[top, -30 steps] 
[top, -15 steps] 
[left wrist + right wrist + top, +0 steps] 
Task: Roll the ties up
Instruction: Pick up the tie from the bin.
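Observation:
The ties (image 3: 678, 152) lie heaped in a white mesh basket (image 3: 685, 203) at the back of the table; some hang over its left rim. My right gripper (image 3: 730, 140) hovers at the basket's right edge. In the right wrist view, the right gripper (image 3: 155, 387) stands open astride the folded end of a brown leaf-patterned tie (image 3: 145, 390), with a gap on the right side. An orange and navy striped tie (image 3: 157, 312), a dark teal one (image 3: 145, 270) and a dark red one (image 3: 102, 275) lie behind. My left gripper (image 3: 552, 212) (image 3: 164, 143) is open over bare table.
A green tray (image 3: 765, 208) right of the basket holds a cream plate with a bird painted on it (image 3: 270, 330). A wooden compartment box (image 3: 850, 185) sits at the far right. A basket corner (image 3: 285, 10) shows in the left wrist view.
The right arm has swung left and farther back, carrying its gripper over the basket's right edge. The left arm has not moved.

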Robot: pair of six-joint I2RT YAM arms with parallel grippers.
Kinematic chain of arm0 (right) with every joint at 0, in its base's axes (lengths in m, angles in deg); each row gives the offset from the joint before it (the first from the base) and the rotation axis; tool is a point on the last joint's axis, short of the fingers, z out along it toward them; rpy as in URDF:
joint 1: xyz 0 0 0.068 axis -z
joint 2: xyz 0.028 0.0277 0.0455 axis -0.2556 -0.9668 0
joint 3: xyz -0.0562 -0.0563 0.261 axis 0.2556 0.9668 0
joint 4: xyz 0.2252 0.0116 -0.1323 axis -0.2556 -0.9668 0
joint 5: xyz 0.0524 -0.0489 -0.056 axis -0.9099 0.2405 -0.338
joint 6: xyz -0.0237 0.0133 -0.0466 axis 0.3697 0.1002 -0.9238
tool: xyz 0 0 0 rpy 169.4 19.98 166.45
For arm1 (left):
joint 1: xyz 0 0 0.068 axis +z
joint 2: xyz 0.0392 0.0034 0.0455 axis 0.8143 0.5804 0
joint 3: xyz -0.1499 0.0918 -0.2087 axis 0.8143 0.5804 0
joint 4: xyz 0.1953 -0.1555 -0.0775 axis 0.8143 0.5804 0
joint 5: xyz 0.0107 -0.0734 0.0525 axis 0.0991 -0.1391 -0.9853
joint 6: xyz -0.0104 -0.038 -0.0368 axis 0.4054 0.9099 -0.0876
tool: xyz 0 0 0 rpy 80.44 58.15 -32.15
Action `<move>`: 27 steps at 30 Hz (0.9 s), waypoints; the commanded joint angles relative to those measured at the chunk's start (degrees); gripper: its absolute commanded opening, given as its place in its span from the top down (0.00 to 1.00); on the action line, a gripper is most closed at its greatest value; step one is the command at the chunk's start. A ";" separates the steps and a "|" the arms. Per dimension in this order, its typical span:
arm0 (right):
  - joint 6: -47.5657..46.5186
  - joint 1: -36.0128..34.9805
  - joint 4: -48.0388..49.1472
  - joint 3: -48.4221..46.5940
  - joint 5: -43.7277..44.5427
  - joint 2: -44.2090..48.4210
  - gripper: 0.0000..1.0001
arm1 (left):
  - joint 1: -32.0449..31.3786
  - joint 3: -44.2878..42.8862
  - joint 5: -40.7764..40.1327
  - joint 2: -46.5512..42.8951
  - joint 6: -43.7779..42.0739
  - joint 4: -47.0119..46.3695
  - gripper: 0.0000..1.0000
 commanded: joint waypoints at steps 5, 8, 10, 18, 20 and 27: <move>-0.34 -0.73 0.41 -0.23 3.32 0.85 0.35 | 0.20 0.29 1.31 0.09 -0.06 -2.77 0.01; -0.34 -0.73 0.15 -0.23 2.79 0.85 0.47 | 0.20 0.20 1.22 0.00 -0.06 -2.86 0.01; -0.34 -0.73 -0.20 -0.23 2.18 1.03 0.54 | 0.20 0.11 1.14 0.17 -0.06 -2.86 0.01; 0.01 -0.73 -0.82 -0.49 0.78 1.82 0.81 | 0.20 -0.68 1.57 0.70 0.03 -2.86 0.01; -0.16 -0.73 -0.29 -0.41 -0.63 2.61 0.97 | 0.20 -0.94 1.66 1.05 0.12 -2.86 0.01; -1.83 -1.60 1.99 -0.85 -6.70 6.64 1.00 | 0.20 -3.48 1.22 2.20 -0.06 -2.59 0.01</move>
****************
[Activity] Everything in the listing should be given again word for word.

[Worked solution]
[top, -30 steps] 
[top, -15 steps] 
[left wrist + right wrist + top, +0 steps] 
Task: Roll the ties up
Instruction: Pick up the tie from the bin.
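Observation:
The ties (image 3: 678, 152) lie heaped in a white mesh basket (image 3: 685, 203) at the back of the table; some hang over its left rim. My right gripper (image 3: 730, 140) hovers at the basket's right edge. In the right wrist view, the right gripper (image 3: 155, 387) stands open astride the folded end of a brown leaf-patterned tie (image 3: 145, 390), with a gap on the right side. An orange and navy striped tie (image 3: 157, 312), a dark teal one (image 3: 145, 270) and a dark red one (image 3: 102, 275) lie behind. My left gripper (image 3: 552, 212) (image 3: 164, 143) is open over bare table.
A green tray (image 3: 765, 208) right of the basket holds a cream plate with a bird painted on it (image 3: 270, 330). A wooden compartment box (image 3: 850, 185) sits at the far right. A basket corner (image 3: 285, 10) shows in the left wrist view.
The right arm has swung left and farther back, carrying its gripper over the basket's right edge. The left arm has not moved.
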
Robot: pair of six-joint I2RT YAM arms with parallel grippers.
Kinematic chain of arm0 (right) with every joint at 0, in its base's axes (lengths in m, angles in deg); each row gives the offset from the joint before it (the first from the base) and the rotation axis; tool is a point on the last joint's axis, short of the fingers, z out along it toward them; rpy as in URDF:
joint 1: xyz 0 0 0.068 axis -z
joint 2: xyz 0.028 0.0277 0.0455 axis -0.2556 -0.9668 0
joint 3: xyz -0.0562 -0.0563 0.261 axis 0.2556 0.9668 0
joint 4: xyz 0.2252 0.0116 -0.1323 axis -0.2556 -0.9668 0
joint 5: xyz 0.0524 -0.0489 -0.056 axis -0.9099 0.2405 -0.338
joint 6: xyz -0.0237 0.0133 -0.0466 axis 0.3697 0.1002 -0.9238
tool: xyz 0 0 0 rpy 169.4 19.98 166.45
For arm1 (left):
joint 1: xyz 0 0 0.068 axis +z
joint 2: xyz 0.0392 0.0034 0.0455 axis 0.8143 0.5804 0
joint 3: xyz -0.1499 0.0918 -0.2087 axis 0.8143 0.5804 0
joint 4: xyz 0.1953 -0.1555 -0.0775 axis 0.8143 0.5804 0
joint 5: xyz 0.0107 -0.0734 0.0525 axis 0.0991 -0.1391 -0.9853
joint 6: xyz -0.0104 -0.038 -0.0368 axis 0.4054 0.9099 -0.0876
tool: xyz 0 0 0 rpy 80.44 58.15 -32.15
Action `<move>`: 27 steps at 30 Hz (0.9 s), waypoints; the commanded joint angles relative to those measured at the chunk's start (degrees); gripper: its absolute commanded opening, given as its place in its span from the top down (0.00 to 1.00); on the action line, a gripper is most closed at its greatest value; step one is the command at the chunk's start. A ";" separates the steps and a "|" the arms. Per dimension in this order, its typical span:
arm0 (right):
  - joint 6: -47.5657..46.5186
  - joint 1: -36.0128..34.9805
  - joint 4: -48.0388..49.1472
  - joint 3: -48.4221..46.5940
  - joint 5: -43.7277..44.5427
  - joint 2: -44.2090..48.4210
  - gripper: 0.0000..1.0001
arm1 (left):
  - joint 1: -32.0449..31.3786
  - joint 3: -44.2878..42.8862
  - joint 5: -40.7764..40.1327
  - joint 2: -46.5512..42.8951
  - joint 6: -43.7779..42.0739
  - joint 4: -47.0119..46.3695
  - gripper: 0.0000..1.0000
 commanded: joint waypoints at steps 5, 8, 10, 18, 20 and 27: <move>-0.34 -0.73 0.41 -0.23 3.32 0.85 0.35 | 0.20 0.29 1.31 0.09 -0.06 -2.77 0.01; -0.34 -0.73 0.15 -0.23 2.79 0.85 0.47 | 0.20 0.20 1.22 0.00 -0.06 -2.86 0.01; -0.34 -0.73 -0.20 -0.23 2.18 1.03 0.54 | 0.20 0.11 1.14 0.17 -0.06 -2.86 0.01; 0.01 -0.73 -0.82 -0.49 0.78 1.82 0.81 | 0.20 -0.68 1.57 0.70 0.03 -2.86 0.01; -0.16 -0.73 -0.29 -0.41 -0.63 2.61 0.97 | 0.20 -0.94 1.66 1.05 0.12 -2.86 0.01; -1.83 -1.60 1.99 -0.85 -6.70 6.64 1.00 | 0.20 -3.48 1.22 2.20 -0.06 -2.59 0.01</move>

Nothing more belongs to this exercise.